「舞台裏の仲間たち」 59
市街地を北へ抜けた貞園のBMWは、小高い丘に向かって進路をとります。
ほどなくすると前方には、赤いレンガの塀にぐるりと囲まれた伝統的な
四合院建築スタイルの大きな屋敷が近づいてきました。
台北に残る建物の中でも、最も保存状態のよいという古民家のひとつで、
竣工されたのは、清の時代で1783年に建てられた豪邸です。
200年以上も昔に建てられたというのに、外観は信じられないほどの
美しさをいまだに保っています。
四合院建築とは、中庭を中心に4棟の建物を対称的に配置をした
明や清の時代の福建省の典型的な建築様式です。
ツバメの尻尾に例えられるそりかえった屋根は、赤い瓦を幾重にも
重ねてあり、微妙なカーブが落ち着いた雰囲気を演出しています。
建築のスタイルだけでなく、建材も中国大陸産を採用しているのが
この家の持っている大きな特徴のひとつです。
そのほとんどを海を越えた福建省から名産の杉を取り寄せています。
高温多湿の台湾では鉄釘は錆びやすいために、
ほとんどの木材が、竹や木製の釘で留められています。
壁は赤レンガと土レンガなどに、粘土と石灰を塗って仕上げられています。
庭の石畳に使われている石は紅普石と呼ばれ、中国大陸からの渡航船の船底に重石として置かれ、バランスをとるために使われたものだそうです。
苔が生えず、滑りにくい点が石畳としてぴったりです。
「おいおい、貞園、・・・・凄い豪邸だ。
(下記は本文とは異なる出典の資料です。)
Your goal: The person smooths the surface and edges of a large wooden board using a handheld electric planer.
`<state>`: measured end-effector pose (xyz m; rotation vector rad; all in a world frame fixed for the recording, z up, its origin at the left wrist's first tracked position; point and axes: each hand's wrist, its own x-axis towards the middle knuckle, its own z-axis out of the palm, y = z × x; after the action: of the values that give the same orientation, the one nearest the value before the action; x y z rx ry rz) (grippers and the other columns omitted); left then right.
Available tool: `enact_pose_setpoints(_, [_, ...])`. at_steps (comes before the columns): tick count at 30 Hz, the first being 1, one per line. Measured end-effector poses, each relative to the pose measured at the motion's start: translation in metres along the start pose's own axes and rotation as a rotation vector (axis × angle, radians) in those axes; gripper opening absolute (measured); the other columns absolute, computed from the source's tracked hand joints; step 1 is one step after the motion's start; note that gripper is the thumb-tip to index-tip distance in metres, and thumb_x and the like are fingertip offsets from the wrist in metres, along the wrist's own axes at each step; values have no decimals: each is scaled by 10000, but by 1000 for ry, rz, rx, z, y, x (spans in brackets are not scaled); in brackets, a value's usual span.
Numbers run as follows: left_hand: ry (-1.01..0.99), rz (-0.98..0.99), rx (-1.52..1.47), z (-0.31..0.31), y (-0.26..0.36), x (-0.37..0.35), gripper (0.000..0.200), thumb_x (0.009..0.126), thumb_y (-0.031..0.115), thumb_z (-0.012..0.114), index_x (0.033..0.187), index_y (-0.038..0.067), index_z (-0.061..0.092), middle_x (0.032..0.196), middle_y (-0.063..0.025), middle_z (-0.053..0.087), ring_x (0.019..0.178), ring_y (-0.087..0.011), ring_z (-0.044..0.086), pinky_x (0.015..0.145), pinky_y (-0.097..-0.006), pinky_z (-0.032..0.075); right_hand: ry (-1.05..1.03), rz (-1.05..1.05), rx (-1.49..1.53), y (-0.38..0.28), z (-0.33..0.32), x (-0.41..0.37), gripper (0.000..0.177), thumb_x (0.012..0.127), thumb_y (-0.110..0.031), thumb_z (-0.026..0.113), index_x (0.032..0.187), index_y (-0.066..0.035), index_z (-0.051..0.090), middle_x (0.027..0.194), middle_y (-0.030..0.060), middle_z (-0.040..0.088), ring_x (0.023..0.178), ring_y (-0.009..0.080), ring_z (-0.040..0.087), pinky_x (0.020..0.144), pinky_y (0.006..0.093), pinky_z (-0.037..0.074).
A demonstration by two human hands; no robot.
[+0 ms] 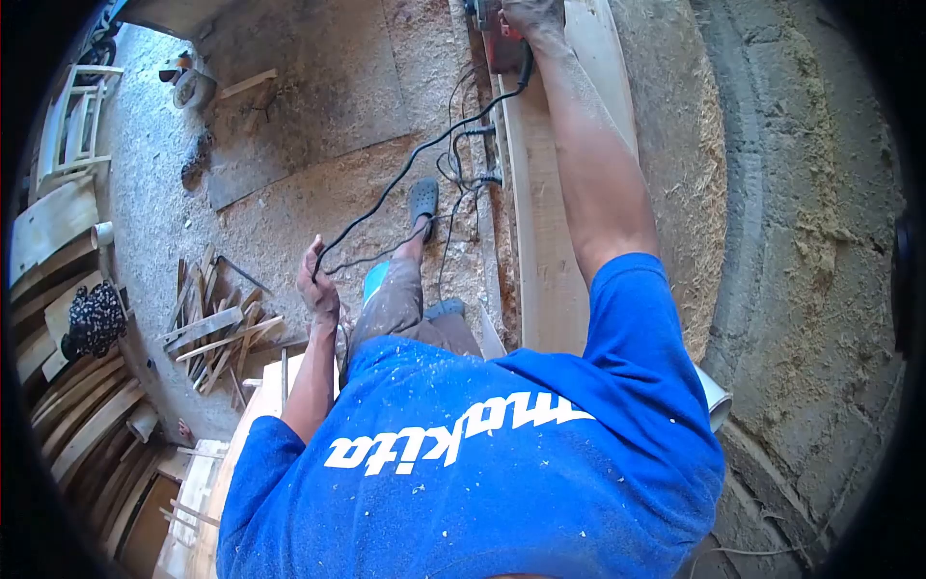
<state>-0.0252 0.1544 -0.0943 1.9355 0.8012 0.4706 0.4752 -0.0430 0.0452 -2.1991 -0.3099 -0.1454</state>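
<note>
At the top edge my right hand (533, 15) grips a red and grey corded power tool (505, 48), which looks like an electric planer. It rests on a long pale board (545, 222), and the frame cuts off its far end. A black power cord (424, 150) runs from the tool down to my left hand (320, 285). The fingers of that hand are curled round the cord, away from the board at my left side. My blue shirt with white lettering fills the lower middle.
Wood shavings (699, 193) lie thick along the board's right side. More cables (461, 179) trail on the floor by my sandalled foot (422, 200). Scrap wood strips (227, 323) are heaped at left. Curved timber pieces (87, 425) stack at far left, near a round machine (193, 89).
</note>
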Motion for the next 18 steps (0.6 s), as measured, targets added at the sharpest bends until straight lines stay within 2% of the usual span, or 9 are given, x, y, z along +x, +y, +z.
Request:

」
「遠慮しないで、誰も居ないし。
築200年の、ただの大きすぎるタイムカプセルみたいなものだから」
どっしりとした門をくぐると、
美しく整えられた庭と半円形の池が目に入いってきました。
この池は優雅に「月眉池」と呼ばれています。
半月のように美しく整えられた眉型の池の様子に、
さすがに豪邸は池の名前までもが優雅だと、妙なところで納得を
してしまいました。
また美しいだけではなく、防衛や防火、魚の養殖、邸内の温度調節などと、
さまざまな用途にも使われています。
庭に植えられている花々や草木も、実はほとんどが薬草でした。
美しさと同時に、薬効までも得ているとは住人の知恵ぶりに脱帽です。